Стало холодно — форточка была открыта, ветки тополей синели от снега. Страшная мысль — иметь горб из прошлых жизней, который тем тяжелее, чем выше ты забрался, и неизвестно, когда еще распылишься без следа. Не обладать, не помнить, видеть без присвоения, не дышать золой окончательных объяснений. Как все-таки легка и опрятна трезвая нищета! Я, кажется, бросаю под ближайший куст все, что приходит в руки и молит пригреть, — свои же отражения. Снова укладываясь спать, я улыбался.
Зимой Шерстнев стал серьезнее, а его напитки крепче, поэтому мы стали видеться куда как реже. Он был доволен этим, потому как раньше я иногда перебивал его в каких-то интимных решениях, может быть, мешал писать. Иногда он не реагировал на дверной звонок, хотя я слышал за ней знакомый скрип ближайшей двери (ас в ванной, как шутила Юлия). Мой звонок, возможно, поднимал его от стола, и он шел в ванную сполоснуть бессонное лицо и вернуться к уединенному сочинительству.
В течение зимней сессии и последующих каникул я оказался совершенно заброшен: то тяжело болел, как это случалось каждую зиму, то не мог никого найти: родители Юлии, как было заведено, проводили на кухню, а потом — как дополнительное сладкое к чаю — сообщили, что она в Москве, у них там родственники, да и у нее какие-то интересные дела, и, кстати, у нас же есть совсем-совсем редкое угощение, кунжутная халва, непременно надо попробовать. Шерстнева неизменно не оказывалось дома, и не было возможности договориться с ним о встрече.
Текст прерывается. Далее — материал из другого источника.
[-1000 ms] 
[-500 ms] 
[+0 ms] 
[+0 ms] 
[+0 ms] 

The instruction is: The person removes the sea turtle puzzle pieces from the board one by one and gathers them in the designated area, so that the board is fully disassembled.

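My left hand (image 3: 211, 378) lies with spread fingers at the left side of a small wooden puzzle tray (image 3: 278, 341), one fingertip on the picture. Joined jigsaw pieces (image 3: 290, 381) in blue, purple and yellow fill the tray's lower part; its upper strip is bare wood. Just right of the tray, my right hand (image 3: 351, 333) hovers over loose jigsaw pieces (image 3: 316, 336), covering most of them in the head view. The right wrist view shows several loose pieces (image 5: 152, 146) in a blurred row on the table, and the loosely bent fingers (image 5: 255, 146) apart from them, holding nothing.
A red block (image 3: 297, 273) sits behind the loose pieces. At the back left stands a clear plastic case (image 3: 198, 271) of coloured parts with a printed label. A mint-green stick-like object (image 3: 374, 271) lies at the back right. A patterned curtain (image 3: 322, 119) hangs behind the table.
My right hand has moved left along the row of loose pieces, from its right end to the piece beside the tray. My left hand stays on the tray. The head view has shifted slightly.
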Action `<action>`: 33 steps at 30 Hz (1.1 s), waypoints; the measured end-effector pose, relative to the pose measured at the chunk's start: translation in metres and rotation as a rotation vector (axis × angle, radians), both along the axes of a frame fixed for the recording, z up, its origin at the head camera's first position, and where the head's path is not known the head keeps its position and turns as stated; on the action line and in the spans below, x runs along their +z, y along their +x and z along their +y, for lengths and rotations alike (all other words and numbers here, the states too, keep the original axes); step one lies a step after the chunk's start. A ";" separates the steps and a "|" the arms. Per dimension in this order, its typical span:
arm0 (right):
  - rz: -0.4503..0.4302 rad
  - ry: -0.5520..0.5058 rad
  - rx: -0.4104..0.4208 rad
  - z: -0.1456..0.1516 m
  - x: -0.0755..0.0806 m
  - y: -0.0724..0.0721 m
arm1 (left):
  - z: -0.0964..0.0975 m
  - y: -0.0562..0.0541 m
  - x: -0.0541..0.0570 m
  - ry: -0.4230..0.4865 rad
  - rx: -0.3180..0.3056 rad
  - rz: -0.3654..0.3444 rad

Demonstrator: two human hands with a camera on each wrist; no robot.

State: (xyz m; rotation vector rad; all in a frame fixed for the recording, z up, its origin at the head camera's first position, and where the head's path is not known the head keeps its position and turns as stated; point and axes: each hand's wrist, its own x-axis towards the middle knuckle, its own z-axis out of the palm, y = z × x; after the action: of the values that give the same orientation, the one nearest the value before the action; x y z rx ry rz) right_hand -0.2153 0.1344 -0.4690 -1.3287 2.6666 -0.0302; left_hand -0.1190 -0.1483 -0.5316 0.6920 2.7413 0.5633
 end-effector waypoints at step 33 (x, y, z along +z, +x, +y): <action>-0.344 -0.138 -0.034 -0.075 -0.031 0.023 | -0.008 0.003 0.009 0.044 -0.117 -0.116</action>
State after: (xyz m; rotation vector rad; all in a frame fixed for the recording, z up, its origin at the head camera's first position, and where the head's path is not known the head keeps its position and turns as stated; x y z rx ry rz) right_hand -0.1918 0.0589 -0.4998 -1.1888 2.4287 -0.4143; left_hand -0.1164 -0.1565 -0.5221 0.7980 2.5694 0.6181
Но рано или поздно она состоялась.
Экзамены мне дались легко, так как я хорошо работал на семинарах, прогулы прошли незаметно, как допустимое обыкновение, а вытянув экзаменационный вопрос, я вдумывался в него и из него же выводил внятную линию ответа: этот логический принцип был выработан мной в моем неуютном опыте, когда все бытовые вопросы заставали врасплох, как будто идет непрерывный экзамен, и я должен был научиться профессионально выкручиваться, — выдумывая правдоподобный ответ, а не вспоминая. На экзамене, на всякий случай, со мной была шпионская стопка мелко исписанных бумажек, и нет надобности говорить, что они пригождались как источник точных сведений, которые нельзя заменить, особенно на «Исторической грамматике» или «Введении в языкознание».
На исходе зимы, когда серый снег, как промокший сахар, раскисал под ногами, мы пошли пешком после лекций в тот район города, где Шерстнев провел свое детство. По пути он рассказывал, как увлек его один славянофильский журнал, подаренный Огнивовым со старшего курса. Тот ходил в косоворотке с вышитым красной нитью орнаментом на горловом отвороте (Зелинская басила на лекции: «Хотите увидеть оленей богини Мокошь — остановите как-нибудь Огнивова, только не говорите ему, что это женская символика — он будет отрицать и вас заболтает») и искал собеседников, чтобы вразумлять их — иногда отвлекая от пары — бешеной смесью философских терминов. Шерстнев его понимал. Он поведал мне, что жидомасонский заговор — абсолютная правда, что Гитлер должен был начать благородный поход на Америку, если бы его не поссорили с Советским Союзом, что военное вмешательство — давно уже не действенный способ, потому что любая война только дает нажиться известно какой нации. У России, по новому мнению Шерстнева, своя миссия, она должна исправить ошибки века, ее святой долг… и так далее. Я плохо слушал эту пересыпанную искрами Огнивова лекцию и вечером — по вполне предсказуемой канве — набросал ее в своем дневнике. Дело в том, что от подобной тематики тоже начиналась изжога, будто я поел — с песком и солью — снега, в который смотрел по дороге.